The records below are to be set down again exactly, with the pictures left out.
******
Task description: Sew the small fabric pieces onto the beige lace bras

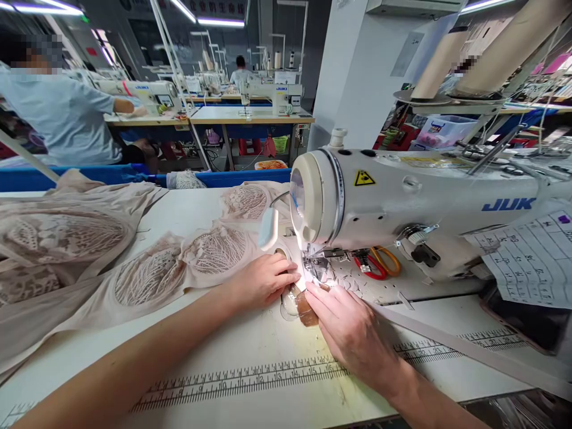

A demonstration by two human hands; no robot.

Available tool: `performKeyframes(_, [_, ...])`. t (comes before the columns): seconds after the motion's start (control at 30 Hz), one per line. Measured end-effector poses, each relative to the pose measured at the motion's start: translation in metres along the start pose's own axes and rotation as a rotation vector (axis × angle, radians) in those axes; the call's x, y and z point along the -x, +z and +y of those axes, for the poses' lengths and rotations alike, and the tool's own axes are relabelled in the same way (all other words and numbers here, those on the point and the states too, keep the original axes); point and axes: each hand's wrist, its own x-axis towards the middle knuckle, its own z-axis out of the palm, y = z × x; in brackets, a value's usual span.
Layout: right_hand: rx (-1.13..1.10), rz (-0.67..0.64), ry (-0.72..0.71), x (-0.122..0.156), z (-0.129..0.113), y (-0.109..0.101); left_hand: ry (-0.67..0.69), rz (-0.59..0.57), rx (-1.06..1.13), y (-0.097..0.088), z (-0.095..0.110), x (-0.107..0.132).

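Observation:
At the needle area of a white sewing machine [322, 196], my left hand [261, 279] presses its closed fingers on the edge of a beige lace bra [217, 253]; its thumb is mostly hidden. My right hand [348, 319] is just right of the presser foot [315, 268], fingers together on a narrow beige strip [447, 339] that trails away to the right. Beneath its fingertips is a brown taped piece [306, 308] on the machine bed. The stitching point is partly covered by my fingers and washed out by the lamp.
More lace bra pieces [67, 229] are piled at left. Scissors with red and orange handles [379, 262] lie behind my right hand. A printed ruler [250, 381] crosses the table front. A phone [527, 319] and paper sheet [531, 262] are at right. A co-worker [67, 113] sits ahead left.

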Motion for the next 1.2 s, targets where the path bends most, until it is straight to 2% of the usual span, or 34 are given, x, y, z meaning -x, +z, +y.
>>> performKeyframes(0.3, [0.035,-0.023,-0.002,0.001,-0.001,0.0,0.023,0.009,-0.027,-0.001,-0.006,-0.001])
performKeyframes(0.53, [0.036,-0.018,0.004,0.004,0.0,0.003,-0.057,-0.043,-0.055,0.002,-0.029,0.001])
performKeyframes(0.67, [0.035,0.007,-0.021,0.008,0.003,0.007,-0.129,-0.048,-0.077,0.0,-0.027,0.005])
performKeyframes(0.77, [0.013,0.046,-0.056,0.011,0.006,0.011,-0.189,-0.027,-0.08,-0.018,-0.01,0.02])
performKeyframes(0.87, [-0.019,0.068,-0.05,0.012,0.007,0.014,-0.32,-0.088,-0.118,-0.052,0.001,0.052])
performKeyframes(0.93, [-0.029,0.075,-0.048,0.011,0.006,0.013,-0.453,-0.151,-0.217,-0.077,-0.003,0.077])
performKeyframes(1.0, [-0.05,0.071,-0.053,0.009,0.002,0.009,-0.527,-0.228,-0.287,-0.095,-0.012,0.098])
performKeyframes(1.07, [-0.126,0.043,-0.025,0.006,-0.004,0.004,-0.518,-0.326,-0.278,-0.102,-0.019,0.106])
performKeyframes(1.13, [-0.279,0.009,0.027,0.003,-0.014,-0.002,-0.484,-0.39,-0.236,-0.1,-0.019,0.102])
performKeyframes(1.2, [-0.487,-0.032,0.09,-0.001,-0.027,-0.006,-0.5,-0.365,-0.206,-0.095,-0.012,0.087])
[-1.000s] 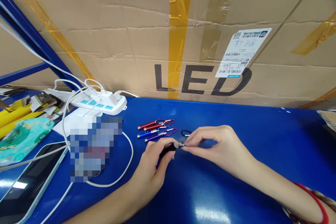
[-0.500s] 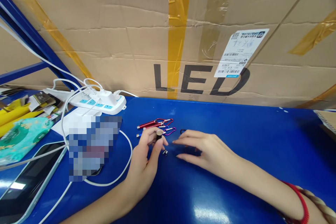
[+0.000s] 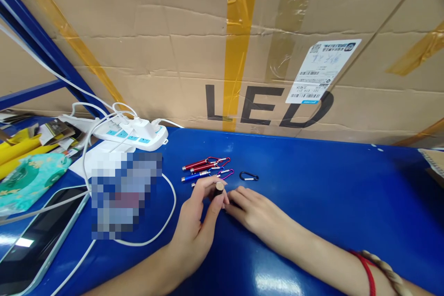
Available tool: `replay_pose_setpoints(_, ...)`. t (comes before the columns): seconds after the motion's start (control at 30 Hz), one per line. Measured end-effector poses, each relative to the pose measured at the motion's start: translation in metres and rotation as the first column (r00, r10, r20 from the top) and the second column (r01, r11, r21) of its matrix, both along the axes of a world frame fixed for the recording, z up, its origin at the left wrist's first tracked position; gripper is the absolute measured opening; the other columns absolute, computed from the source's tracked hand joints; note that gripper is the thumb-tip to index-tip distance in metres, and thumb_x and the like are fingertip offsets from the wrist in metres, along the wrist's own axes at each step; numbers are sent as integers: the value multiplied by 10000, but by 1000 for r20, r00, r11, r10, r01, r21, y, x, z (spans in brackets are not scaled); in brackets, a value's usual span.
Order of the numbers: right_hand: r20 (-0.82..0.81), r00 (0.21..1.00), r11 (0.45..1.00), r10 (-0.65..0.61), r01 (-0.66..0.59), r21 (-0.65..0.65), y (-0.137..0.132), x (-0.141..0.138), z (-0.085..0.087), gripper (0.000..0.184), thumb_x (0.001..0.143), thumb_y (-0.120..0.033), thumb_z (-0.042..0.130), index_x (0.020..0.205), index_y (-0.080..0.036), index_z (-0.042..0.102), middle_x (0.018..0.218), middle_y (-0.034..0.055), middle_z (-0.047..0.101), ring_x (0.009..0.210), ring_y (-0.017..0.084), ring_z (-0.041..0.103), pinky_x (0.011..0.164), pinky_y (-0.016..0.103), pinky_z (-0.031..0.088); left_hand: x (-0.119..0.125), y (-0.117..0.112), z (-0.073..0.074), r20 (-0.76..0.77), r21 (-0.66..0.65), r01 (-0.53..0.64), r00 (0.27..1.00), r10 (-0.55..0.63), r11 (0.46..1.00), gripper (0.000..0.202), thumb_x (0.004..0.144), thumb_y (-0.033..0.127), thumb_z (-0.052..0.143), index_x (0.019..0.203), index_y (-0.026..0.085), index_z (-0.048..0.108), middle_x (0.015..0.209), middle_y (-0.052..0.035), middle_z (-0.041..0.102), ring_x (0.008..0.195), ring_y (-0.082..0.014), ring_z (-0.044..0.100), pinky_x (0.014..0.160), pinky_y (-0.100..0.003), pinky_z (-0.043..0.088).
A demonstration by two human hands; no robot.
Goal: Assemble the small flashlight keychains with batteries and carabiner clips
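Note:
My left hand (image 3: 201, 215) holds a small black keychain flashlight (image 3: 219, 188) upright between thumb and fingers, its round tan end facing up. My right hand (image 3: 251, 208) is closed beside it, fingertips brought together against the left fingers near the flashlight's lower end. What those fingertips pinch is hidden. Just behind the hands, a black carabiner (image 3: 249, 176) lies loose on the blue table. To its left rest red keychain flashlights (image 3: 196, 164) and a blue one (image 3: 194, 177), with coloured carabiners at their right ends. Another light is partly covered by my left hand.
A white power strip (image 3: 138, 136) with plugs and cables stands at the back left. A phone (image 3: 45, 236), a blurred-out item (image 3: 126, 199) and a green packet (image 3: 34, 180) lie on the left. Behind the blue table (image 3: 312, 185) rises a large cardboard box (image 3: 173, 55).
My right hand has moved left and closed in against the left hand, uncovering the black carabiner. My left hand, with the flashlight, has shifted slightly right and down.

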State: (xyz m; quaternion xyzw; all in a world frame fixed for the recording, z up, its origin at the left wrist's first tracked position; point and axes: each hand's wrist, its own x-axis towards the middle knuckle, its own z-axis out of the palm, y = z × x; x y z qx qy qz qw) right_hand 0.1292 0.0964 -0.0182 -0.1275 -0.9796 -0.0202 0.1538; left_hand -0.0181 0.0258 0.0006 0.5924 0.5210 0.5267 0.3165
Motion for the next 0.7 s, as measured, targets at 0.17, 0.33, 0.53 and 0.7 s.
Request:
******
WRITTEN ANSWER:
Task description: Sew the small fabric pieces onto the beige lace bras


A demonstration by two human hands; no robot.

Available tool: `performKeyframes(_, [_, ...])`. t (comes before the columns): seconds after the motion's start (control at 30 Hz), one per line. Measured end-effector poses, each relative to the pose measured at the motion's start: translation in metres along the start pose's own axes and rotation as a rotation vector (axis × angle, radians) in those axes; the call's x, y and z point along the -x, +z and +y of those axes, for the poses' lengths and rotations alike, and the tool's own axes are relabelled in the same way (all other words and numbers here, those on the point and the states too, keep the original axes); point and axes: each hand's wrist, its own x-axis towards the middle knuckle, its own z-axis out of the palm, y = z × x; in brackets, a value's usual span.
Layout: right_hand: rx (-1.13..1.10), rz (-0.67..0.64), ry (-0.72..0.71), x (-0.122..0.156), z (-0.129..0.113), y (-0.109..0.101); left_hand: ry (-0.67..0.69), rz (-0.59..0.57), rx (-1.06..1.13), y (-0.097..0.088), z (-0.095..0.110), x (-0.107..0.132).

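Observation:
At the needle area of a white sewing machine [322, 196], my left hand [261, 279] presses its closed fingers on the edge of a beige lace bra [217, 253]; its thumb is mostly hidden. My right hand [348, 319] is just right of the presser foot [315, 268], fingers together on a narrow beige strip [447, 339] that trails away to the right. Beneath its fingertips is a brown taped piece [306, 308] on the machine bed. The stitching point is partly covered by my fingers and washed out by the lamp.
More lace bra pieces [67, 229] are piled at left. Scissors with red and orange handles [379, 262] lie behind my right hand. A printed ruler [250, 381] crosses the table front. A phone [527, 319] and paper sheet [531, 262] are at right. A co-worker [67, 113] sits ahead left.
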
Motion for the next 1.2 s, targets where the path bends most, until it is straight to 2% of the usual span, or 34 are given, x, y, z meaning -x, +z, +y.
>>> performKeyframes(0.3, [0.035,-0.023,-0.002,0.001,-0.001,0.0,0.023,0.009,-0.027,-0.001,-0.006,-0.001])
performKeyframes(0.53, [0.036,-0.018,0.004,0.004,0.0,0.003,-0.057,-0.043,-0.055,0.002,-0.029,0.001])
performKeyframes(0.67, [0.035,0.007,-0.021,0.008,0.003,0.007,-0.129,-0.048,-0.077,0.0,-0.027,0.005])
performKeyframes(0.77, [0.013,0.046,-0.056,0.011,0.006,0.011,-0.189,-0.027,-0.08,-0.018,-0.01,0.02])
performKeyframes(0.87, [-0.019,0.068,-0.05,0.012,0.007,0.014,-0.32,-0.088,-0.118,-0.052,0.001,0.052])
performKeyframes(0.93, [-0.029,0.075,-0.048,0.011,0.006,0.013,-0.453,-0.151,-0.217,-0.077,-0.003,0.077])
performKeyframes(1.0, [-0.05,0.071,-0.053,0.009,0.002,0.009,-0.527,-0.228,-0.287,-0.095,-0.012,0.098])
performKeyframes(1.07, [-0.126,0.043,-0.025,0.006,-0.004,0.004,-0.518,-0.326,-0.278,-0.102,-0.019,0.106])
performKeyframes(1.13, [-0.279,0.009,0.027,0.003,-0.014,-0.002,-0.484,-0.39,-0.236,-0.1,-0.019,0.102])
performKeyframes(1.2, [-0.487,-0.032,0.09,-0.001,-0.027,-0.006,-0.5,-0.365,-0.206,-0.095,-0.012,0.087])
[-1.000s] 
[-0.500s] 
[+0.000s] 
Available tool: `replay_pose_setpoints(_, ...)`. t (comes before the columns): seconds after the motion's start (control at 30 Hz), one per line. Measured end-effector poses, each relative to the pose measured at the motion's start: translation in metres and rotation as the first column (r00, r10, r20 from the top) and the second column (r01, r11, r21) of its matrix, both along the axes of a world frame fixed for the recording, z up, its origin at the left wrist's first tracked position; gripper is the absolute measured opening; the other columns absolute, computed from the source's tracked hand joints; note that gripper is the thumb-tip to index-tip distance in metres, and thumb_x and the like are fingertip offsets from the wrist in metres, along the wrist's own axes at each step; numbers are sent as integers: the value multiplied by 10000, but by 1000 for r20, r00, r11, r10, r01, r21, y, x, z (spans in brackets are not scaled); in brackets, a value's usual span.
Order of the numbers: right_hand: r20 (-0.82..0.81), r00 (0.21..1.00), r11 (0.45..1.00), r10 (-0.65..0.61), r01 (-0.66..0.59), r21 (-0.65..0.65), y (-0.137..0.132), x (-0.141..0.138), z (-0.085..0.087), gripper (0.000..0.184), thumb_x (0.001..0.143), thumb_y (-0.120..0.033), thumb_z (-0.042..0.130), index_x (0.020..0.205), index_y (-0.080..0.036), index_z (-0.042..0.102), middle_x (0.018..0.218), middle_y (-0.034..0.055), middle_z (-0.047..0.101), ring_x (0.009..0.210), ring_y (-0.017..0.084), ring_z (-0.041..0.103), pinky_x (0.011..0.164), pinky_y (-0.016..0.103), pinky_z (-0.031..0.088); left_hand: x (-0.119..0.125), y (-0.117..0.112), z (-0.073..0.074), r20 (-0.76..0.77), r21 (-0.66..0.65), r01 (-0.53..0.64), r00 (0.27..1.00), r10 (-0.55..0.63), r11 (0.46..1.00), gripper (0.000..0.202), thumb_x (0.004..0.144), thumb_y (-0.033..0.127), thumb_z (-0.052..0.143), index_x (0.019..0.203), index_y (-0.026..0.085), index_z (-0.048..0.108), middle_x (0.015..0.209), middle_y (-0.052..0.035), middle_z (-0.041..0.102), ring_x (0.008..0.195), ring_y (-0.082..0.014), ring_z (-0.044..0.100), pinky_x (0.014..0.160), pinky_y (-0.100..0.003), pinky_z (-0.043..0.088).
A demonstration by two human hands; no robot.
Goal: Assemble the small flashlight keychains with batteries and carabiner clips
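Note:
My left hand (image 3: 201, 215) holds a small black keychain flashlight (image 3: 219, 188) upright between thumb and fingers, its round tan end facing up. My right hand (image 3: 251, 208) is closed beside it, fingertips brought together against the left fingers near the flashlight's lower end. What those fingertips pinch is hidden. Just behind the hands, a black carabiner (image 3: 249, 176) lies loose on the blue table. To its left rest red keychain flashlights (image 3: 196, 164) and a blue one (image 3: 194, 177), with coloured carabiners at their right ends. Another light is partly covered by my left hand.
A white power strip (image 3: 138, 136) with plugs and cables stands at the back left. A phone (image 3: 45, 236), a blurred-out item (image 3: 126, 199) and a green packet (image 3: 34, 180) lie on the left. Behind the blue table (image 3: 312, 185) rises a large cardboard box (image 3: 173, 55).
My right hand has moved left and closed in against the left hand, uncovering the black carabiner. My left hand, with the flashlight, has shifted slightly right and down.
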
State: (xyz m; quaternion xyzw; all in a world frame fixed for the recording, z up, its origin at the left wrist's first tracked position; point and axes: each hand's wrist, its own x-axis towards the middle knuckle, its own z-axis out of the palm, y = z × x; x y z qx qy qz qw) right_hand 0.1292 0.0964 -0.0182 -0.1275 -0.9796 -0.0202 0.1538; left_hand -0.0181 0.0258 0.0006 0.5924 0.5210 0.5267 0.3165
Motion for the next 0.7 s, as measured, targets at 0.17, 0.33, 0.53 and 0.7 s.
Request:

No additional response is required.